We (@thcipriani and I, at least) discussed this during early exploration of using GitLab for CI, and concluded it was the right thing to do. I realized we're not doing it currently, might be worth some discussion.
Background docs:
We (@thcipriani and I, at least) discussed this during early exploration of using GitLab for CI, and concluded it was the right thing to do. I realized we're not doing it currently, might be worth some discussion.
Background docs:
Change 724472 had a related patch set uploaded (by Brennen Bearnes; author: Brennen Bearnes):
[operations/puppet@production] gitlab-runner: restrict allowed images and services
This seems reasonable and expected. gitlab.wikimedia.org is not a general purpose code forge but instead for projects in support of Wikimedia projects, just like Gerrit and our current CI infra.
@mmodell points out that the templates provided for .gitlab-ci.yml by default point to upstream Docker images.
Is this intended to be a security limitation or performance or ...?
Will we be allowed to use the base bullseye:latest image and apt-get install whatever we want? If so, can other apt repositories be added and used? At that point, what's the difference in allowing upstream or arbitrary docker images?
Or will integration/config still be used to gatekeep what packages can be installed?
At that point, what's the difference in allowing upstream or arbitrary docker images?
That's a fair question, and this is exactly the discussion I'd like to have. I think there's probably a reasonable argument to be made that if we trust the people deciding what Docker images to use, then this is just an unnecessary technical constraint. Certainly it seems to go against the grain of upstream's intended and documented usage to some extent.
I think maybe there's an equally reasonable argument that limiting the set of images would allow us to better ensure that they're audited and prevent situations where, e.g., somebody's effectively running a malicious binary blob by accident.

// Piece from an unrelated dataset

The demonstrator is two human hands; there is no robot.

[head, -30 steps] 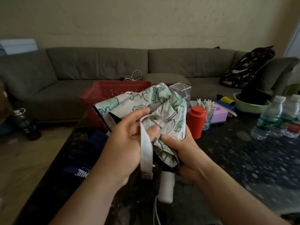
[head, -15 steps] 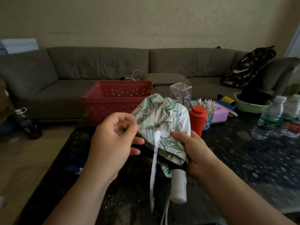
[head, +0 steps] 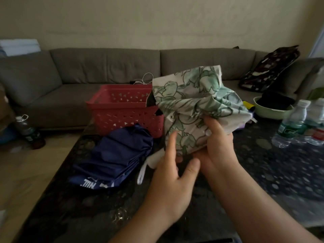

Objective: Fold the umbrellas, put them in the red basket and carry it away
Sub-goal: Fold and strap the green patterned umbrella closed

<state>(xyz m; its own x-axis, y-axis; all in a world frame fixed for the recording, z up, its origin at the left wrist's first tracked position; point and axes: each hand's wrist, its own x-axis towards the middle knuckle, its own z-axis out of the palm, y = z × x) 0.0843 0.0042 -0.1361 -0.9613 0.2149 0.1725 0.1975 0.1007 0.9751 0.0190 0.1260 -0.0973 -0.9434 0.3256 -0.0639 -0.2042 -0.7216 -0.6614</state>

I think that many of the upstream docker images should be fine, for instance, images maintained by trustworthy organizations / open source projects. I don't know if there is a way to allow a list of blessed images / orgs with some kind of allow-list but that would also require extra maintenance work.
There is also the advantage of network-locality with our own registry which would improve performance over fetching images from the public internet. Even with local cache that might be a significant performance hit (though I don't have a good sense of how much impact that would have overall)
+1 from a security perspective, IMO. Smaller attack surface and, in theory, more audited than a random image from hub.docker.com. But is there a sizable risk reduction over using popular deb/ubuntu FOSS images or even something like alpine? Probably not.
I think part of my question got missed, specifically:
Will we be allowed to use the base bullseye:latest image and apt-get install whatever we want? If so, can other apt repositories be added and used?
If this *is* allowed, then there's less reason to use docker hub-based images.
In case it helps, here are some non-hypothetical scenarios of past requests:
I have a hard time seeing in any of those cases why restricting the use of docker hub-based images is anything other than causing busy work for people (it might not feel like that because it's also the status quo). In #1 especially, it seems it would be slower and worse for performance to have each build download and cache golang tarballs instead of caching a shared golang image.
Unless we stop using npm (and probably pip/composer too!) and don't allow arbitrary internet access, CI will be running arbitrary binary blobs downloaded from random places that no one has reviewed. So I don't know what is really gained security-wise here, given we're already pwned.
Thinking a bit more... I don't know if GitLab supports it, but one compromise would be to allow so-called "official" Docker Hub images like https://hub.docker.com/_/golang and https://hub.docker.com/_/rust - see https://github.com/docker-library/official-images
At least for me I think that plus apt-get would address all my concerns and use-cases.
To answer the original question:
Will we be allowed to use the base bullseye:latest image and apt-get install whatever we want? If so, can other apt repositories be added and used?
We haven't done anything to prohibit this, and doing so hasn't been on my radar personally at least.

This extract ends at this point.